Wisła kontra Widzew: kibicowska lista niezgody

Ostatnie pół godziny meczu 19. kolejki Orange Ekstraklasy pomiędzy Wisłą a Widzewem odbyło się w absolutnej ciszy. Powód? Znaczna część kibiców drużyny gości nie została wpuszczona na stadion. - Wpuśćcie Widzew - krzyczeli fani Wisły, aż w końcu miarka się przebrała. - Wychodzimy - ryknęli i opuścili swoje miejsca.

Na sektorze drużyny gości pojawiło się 150 kibiców, choć wcześniej awizowano na ten mecz aż 799 osób. Nieliczni, którym udało się wejść na stadion przy ulicy Reymonta, manifestacyjnie opuścili go w przerwie meczu. Jakby tego było mało, dopingu zaniechali też gospodarze. Zaczęło się od okrzyków "Bez Widzewa nie śpiewamy" oraz "Piłka Nożna dla kibiców", a skończyło się na ostentacyjnym opuszczeniu sektorów D3 oraz C3.

- Na Wiśle zawsze jest fajna atmosfera, więc gra w takiej ciszy na pewno nam nie pomagała - mówił po meczu strzelec jedynej bramki Paweł Brożek. - Dziwnie się gra, kiedy na trybunach jest taka cisza - dorzucił pomocnik Widzewa Piotr Kuklis.

Zaistniałą sytuację wyjaśnia rzecznik prasowy Wisły, Adrian Ochalik. - Na liście kibiców gości, jaką każdy klub ma obowiązek przesłać drużynie gospodarzy przed meczem, musi znaleźć się imię, nazwisko, numer PESEL, a także numer biletu. Na tej, która została nam dostarczona przez Widzew, znajdowało się 799 osób, jednak lista ta była niekompletna. Na stadion weszło zatem 150 osób, których dane zgadzały się z informacjami z listy. Wśród kibiców gości znalazło się jednak 350 osób, które albo nie posiadały biletu, albo nie znajdowały się na liście, albo ich dane nie pokrywały się z tym widniejącymi na liście - mówi Ochalik, powołując się ustawę o zasadach przyjmowania kibiców drużyny gości na zawodach podczas rozgrywek organizowanych przez PZPN i Ekstraklasę SA.

Wśród przyjezdnych znaleźli się jednak też tacy, których dane zgadzały się z tymi podanymi na liście, ale i tak nie udało im się wejść na stadion. Jakie jest stanowisko klubu wobec tego incydentu?

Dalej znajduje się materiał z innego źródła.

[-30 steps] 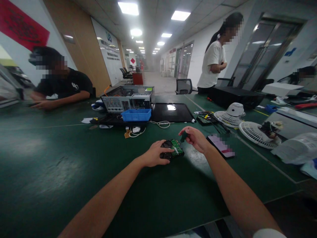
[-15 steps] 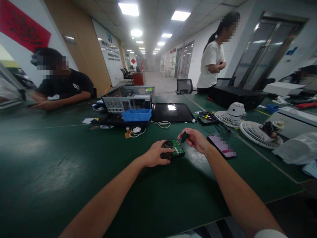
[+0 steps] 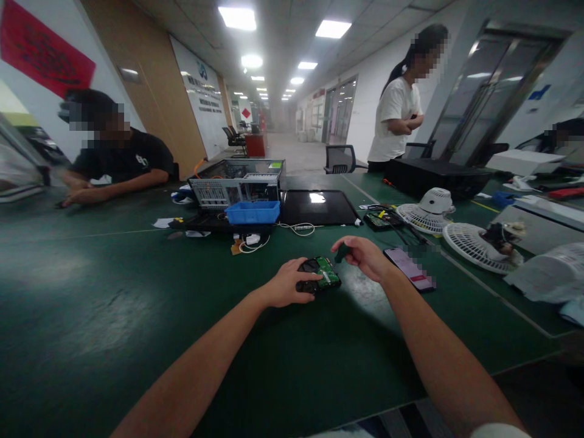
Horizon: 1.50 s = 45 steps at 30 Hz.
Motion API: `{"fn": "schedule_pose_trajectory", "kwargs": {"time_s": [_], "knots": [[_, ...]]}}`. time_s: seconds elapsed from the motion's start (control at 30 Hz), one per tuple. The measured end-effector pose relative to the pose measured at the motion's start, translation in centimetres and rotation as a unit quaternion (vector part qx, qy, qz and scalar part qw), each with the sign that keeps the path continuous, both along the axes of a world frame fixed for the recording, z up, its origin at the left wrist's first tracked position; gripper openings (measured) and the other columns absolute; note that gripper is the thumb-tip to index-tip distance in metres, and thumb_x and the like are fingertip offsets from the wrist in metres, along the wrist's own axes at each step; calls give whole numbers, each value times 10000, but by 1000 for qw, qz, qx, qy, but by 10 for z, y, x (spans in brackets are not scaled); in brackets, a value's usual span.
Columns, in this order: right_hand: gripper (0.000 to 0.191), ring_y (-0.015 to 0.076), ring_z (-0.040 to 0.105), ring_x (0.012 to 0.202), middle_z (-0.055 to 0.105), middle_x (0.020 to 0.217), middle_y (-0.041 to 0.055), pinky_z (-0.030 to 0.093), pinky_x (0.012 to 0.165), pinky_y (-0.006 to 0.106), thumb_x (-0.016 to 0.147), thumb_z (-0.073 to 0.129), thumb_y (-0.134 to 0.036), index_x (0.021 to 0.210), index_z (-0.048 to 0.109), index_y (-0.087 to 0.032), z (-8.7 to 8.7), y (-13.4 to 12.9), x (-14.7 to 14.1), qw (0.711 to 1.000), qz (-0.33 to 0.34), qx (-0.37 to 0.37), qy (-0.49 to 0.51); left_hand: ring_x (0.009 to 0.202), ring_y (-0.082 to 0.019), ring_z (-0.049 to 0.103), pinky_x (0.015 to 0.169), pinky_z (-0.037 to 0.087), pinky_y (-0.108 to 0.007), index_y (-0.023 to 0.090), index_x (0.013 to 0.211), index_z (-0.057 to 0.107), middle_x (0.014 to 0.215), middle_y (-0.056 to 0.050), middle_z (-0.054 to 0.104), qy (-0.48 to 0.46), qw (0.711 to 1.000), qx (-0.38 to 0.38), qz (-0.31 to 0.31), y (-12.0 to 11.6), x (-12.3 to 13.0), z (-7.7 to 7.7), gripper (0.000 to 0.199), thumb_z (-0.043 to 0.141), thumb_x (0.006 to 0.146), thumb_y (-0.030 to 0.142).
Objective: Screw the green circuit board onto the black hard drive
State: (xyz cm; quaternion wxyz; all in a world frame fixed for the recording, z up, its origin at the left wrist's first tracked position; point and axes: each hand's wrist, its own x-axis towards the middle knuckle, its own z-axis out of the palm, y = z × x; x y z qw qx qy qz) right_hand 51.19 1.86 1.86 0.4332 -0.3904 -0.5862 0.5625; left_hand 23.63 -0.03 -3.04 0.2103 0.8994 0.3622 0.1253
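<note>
A hard drive [image 3: 329, 277] with a green circuit board facing up lies on the green table in front of me. My left hand [image 3: 292, 283] grips it from the left, thumb along the near edge and fingers across its top. Just to the right of the drive, my right hand [image 3: 362, 255] is closed on the dark green handle of a screwdriver [image 3: 341, 253]. The handle tilts down toward the drive's right end; its tip is too small to make out. A phone [image 3: 413, 271] with a lit screen lies right of my right hand.
Beyond the drive stand a blue bin [image 3: 253, 212], an open computer case [image 3: 214, 188] and a flat black panel [image 3: 319, 208]. White fan parts [image 3: 479, 248] lie at right, near a black box [image 3: 440, 176]. One person sits at left; another stands at back right.
My right hand and the screwdriver have shifted very slightly, the handle tilting a little more. My left hand stays on the hard drive. The standing person has moved slightly right.
</note>
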Motion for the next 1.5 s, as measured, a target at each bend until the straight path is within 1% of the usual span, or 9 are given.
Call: {"fn": "schedule_pose_trajectory", "kwargs": {"time_s": [0.1,0.37,0.57,0.8,1.0,1.17,1.27,1.4,1.5], "knots": [[278,101,420,535,724,920,84,239,451,253,831,600,-416,859,720,-166,1,-1,-2,1000,13,-16,9,1486,-401,293,1220,235,-564,398,1402,621,1663,-35,260,-1,1000,4,4,-2,1,2,613,785,819,498],[225,96,434,489,742,922,58,247,397,234,849,617,-427,917,625,-212,2,-5,-7,996,39,-58,48,1490,-417,272,1211,239,-580,424,1415,602,1665,-32,235,5,1000,1,4,1,-2,-2,628,778,820,528],[336,86,408,487,708,936,53,211,370,228,862,622,-453,1091,681,-213,2,-5,-10,997,27,-52,55,1481,-408,289,1213,239,-569,419,1415,603,1655,-35,254,2,1000,2,0,2,-2,-3,635,784,816,527],[308,71,414,512,696,999,58,170,387,242,862,657,-455,1021,723,-200,-2,-4,-10,997,12,-45,60,1495,-413,266,1213,219,-585,425,1438,575,1657,-59,234,10,1000,-2,-2,1,-1,0,628,754,845,528],[253,95,491,612,702,917,55,304,481,246,830,718,-404,911,748,-166,-5,3,-4,998,-33,-1,46,1493,-413,276,1217,223,-580,425,1426,589,1661,-43,248,5,1000,1,-4,3,-1,-4,632,771,830,528],[215,96,471,587,732,943,64,301,485,251,826,709,-390,856,677,-179,-5,3,-3,997,-34,-20,73,1498,-409,271,1219,224,-580,421,1425,592,1667,-34,250,5,1000,-2,3,2,-1,-4,632,774,828,524],[206,97,452,561,715,885,45,266,462,242,820,689,-374,926,673,-198,-5,2,-4,996,-39,-33,79,1492,-414,281,1213,239,-579,427,1424,592,1671,-25,243,6,1000,-7,8,2,-1,-3,641,779,819,532],[331,89,432,540,668,880,27,230,439,240,817,657,-370,1103,713,-213,-3,2,-5,996,-41,-43,63,1493,-411,275,1216,235,-572,426,1426,590,1669,-28,236,4,1000,-1,2,1,-2,-2,638,779,823,521],[315,91,416,526,620,786,23,231,430,249,828,639,-404,1030,741,-184,-4,3,-5,997,-41,-39,50,1497,-408,267,1216,227,-575,431,1432,581,1666,-36,228,8,1000,-1,-2,2,-2,-2,630,766,837,523]]}}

W specjalnym oświadczeniu czytamy: - W związku z siłową próbą sforsowania bramy wejściowej przez osoby, które na liście się nie znajdowały, wpuszczenie kibiców gości upoważnionych do wejścia okazało się niemożliwe. Winę więc ponoszą ci kibice, którzy nie potrafili się dostosować do przyjętych przez PZPN i Ekstraklasę SA zasad..

Z zupełnie innej perspektywy na całą sprawę zapatrują się fani z Łodzi. Swoje stanowisko przedstawili za pośrednictwem serwisu widzewiak.pl. - Zdaniem osoby, która przygotowywała listy do wysłania, były one pełne, a dane na nich umieszczone - prawdziwe - czytamy z kolei w ich oświadczeniu. Kibice Widzewa, powołując się na jednego z organizatorów wyjazdu, zapowiedzieli, że łódzki klub wystąpi do PZPN o ukaranie Wisły, a cała sprawa swój finał może mieć nawet w... sądzie.